The introduction of subsea pipelines in the Arctic Ocean has provided an opportunity to collect accurate steady state polarization data in this environment. In order to record this data, a cathodic protection monitoring system was designed and installed on a recently built pipeline in the Beafort Sea. The system includes sensors to measure a range of parameters including anode current output, pipeline potential, current density and temperature. The layout, design approach, and results are discussed.

Introduction

Recent advancements in technology and construction techniques have led to the first use of warm buried submarine pipelines in the Alaskan Arctic. BP Exploration Alaska, Inc. is presently developing the Northstar oilfield 6 miles offshore the Alaskan Beaufort Sea coast. Processed crude oil from the Northstar Production Island, known as Seal Island, is shipped via a 10-inch buried subsea pipeline 6 miles to a shore crossing at Point Storkersen and then an additional 11 miles overland to the Trans-Alaskan Pipeline System (TAPS) Pump Station 1 (Figure 1).

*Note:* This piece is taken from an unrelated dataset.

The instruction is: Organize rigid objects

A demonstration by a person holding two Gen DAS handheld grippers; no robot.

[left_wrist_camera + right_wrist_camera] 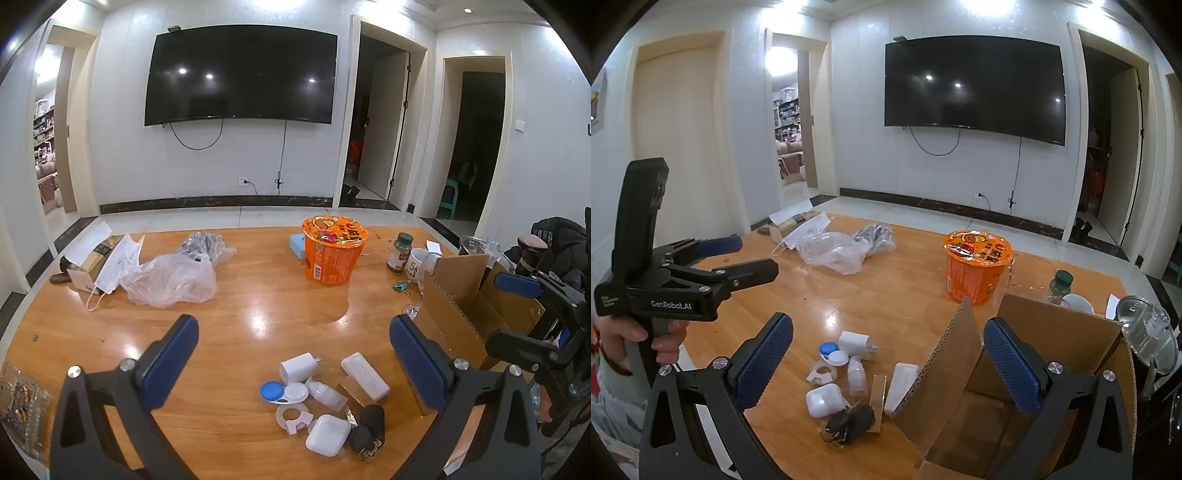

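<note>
While both stand wide open and empty above the counter (258,295), the left hand-held gripper (293,330) hovers over a cluster of small items, and the right hand-held gripper (888,334) straddles the cardboard box (1056,332) flap. The white earbud case (327,435), charger plug (296,367), contact lens case (282,392) and dark key pouch (367,428) lie close together just left of the box.

A wall-mounted television (240,74) hangs above a wooden table (258,302). An orange instant-noodle cup (332,253) stands upright at the far side. A crumpled plastic bag (170,278) lies at far left, touching a white face mask (114,267). A green-capped jar (400,253) stands beside a white mug (419,264).
</note>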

Figure 1 - Area map of the Northstar oil field

Fuel gas will be transported out to Seal Island via an identical 10-inch pipeline, which is bundled to the oil pipeline in the offshore section of the pipeline route. The first time use of such technology in this environment required a conservative corrosion protection system design. As an added measure of this approach, a cathodic protection monitoring system was designed and installed on the oil line to confirm that the pipelines are adequately protected for the life of the project.

It is common knowledge that cathodic protection (CP) is necessary to limit corrosion on metallic structures in marine environments. In addition to conventional CP potential monitoring, valuable data can be provided to owners and operators regarding:

1. The level of protection
2. The remaining service life of the system
3. Potential for improvements to future designs

Field data on the performance of cathodic protection systems for offshore structures and pipelines in the Arctic Ocean is very limited. As a result, it was helpful to monitor a range of parameters affecting the Northstar system performance. These include, anode current output, anode potential, temperature, pipeline potential, and current pickup by the pipeline.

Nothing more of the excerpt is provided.